What are some causes of hyperfunction of the endocrine system?

Pituitary- Microadenoma, adenoma, adenocarcinoma
Endocrine glands- Excessive trophic hormones, secreting tumors, autoimmune stimulation
Exogenous or ectopic source- Excessive hormone administration, non-endocrine tumor production of hormones


What is a primary endocrine d/o?

Defect originates in the gland


What is a secondary endocrine d/o?

Alteration at level of stimulating hormone, releasing factor, or other area. Ie- hypothalmic tumor affects pituitary gland= dysfunction of pit gland


What is a tertiary endocrine d/o?

Both pituitary and target organ understimulated. Dysfunction of hypothalmus.


A patient present with high TSH and low T4. What disease are these lab values indicative of?

Primary hypothyroidism


A patient presents with high TSH and high T4. What disease are these lab values indicative of?

Secondary hyperthyroidism


What is panhypopituitarism?

Inadequate or absent production of the anterior pituitary hormones.


What clinical manifestations would you find in a patient with panhypopituitarism?

-Lack of ACTH->cortisol deficiency
-Lack of TSH->thyroid deficiency
-Absence of FSH and LH->loss of secondary sex characteristics
-Absence of Prolaction->inability to produce breast milk
-Decrease in GH->delayed growth in children, vague s/s in adults (fatigue, loss of motivation, osteoporosis, reduced lean body mass, diminished feeling of well-being)


What can cause pituitary infarction?

Sheehan syndrome
Sickle cell
Pregnancy in women with DM
Genetic abnormalities
Head trauma
CNS infections
AVMs, SAH, tumors


What is Sheehan Syndrome?

Ischemic pituitary necrosis caused by severe postpartum hemorrhage


What does PTH do and where is it secreted?

-PTH is secreted by the parathyroid glands' parathyroid chief cells (located at the upper and lower poles of the thyroid) and regulates serum Ca and acts as an antagonist of calcitonin.
-PTH increases Ca levels in blood by increasing resorption in gut and bone and decreasing excretion by the kidney
-Increases osteoclast activity


How do the parathyroid glands and PTH regulate Ca?

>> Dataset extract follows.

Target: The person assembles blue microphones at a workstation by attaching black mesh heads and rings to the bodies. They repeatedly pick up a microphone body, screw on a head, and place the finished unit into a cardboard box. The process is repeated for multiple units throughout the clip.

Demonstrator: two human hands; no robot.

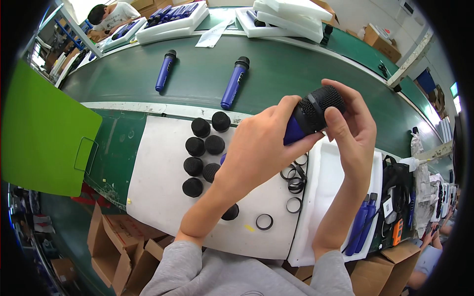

-Sense serum Ca levels and help maintain throughout regulation of Ca absorption and resorption from gut and bone
-Absorption of Ca from the intestines and renal tubules is dependent on vit D
-Serum Ca levels provide feedback necessary to regulate PTH secretion
-PTH acts on bone, intestines, and kidneys
-NOT part of the hypo-pit axis.
-Calcitonin produced by thyroid parafollicular cells (C cells) opposes PTH


Describe hyperparathyroidism

-Causes: Idiopathic or parathyroid adenoma
-Increased serum Ca and bone demineralization= decreased neuromuscular excitability
-Treatment: Remove abnormal glands and adequate hydration to prevent kidney stones


Describe hypoparathyroidism

-Causes: Idiopathic, autoimmune, secondary to surgical removal
-Decreased serum Ca= increased excitability (cramps, spasms, tetany, Chvostek, Trousseau signs)
-Treatement: Ca (and vit D) supplementation


What are normal anabolic (stimulating protein synthesis, cellular growth, and proliferation) functions of GH?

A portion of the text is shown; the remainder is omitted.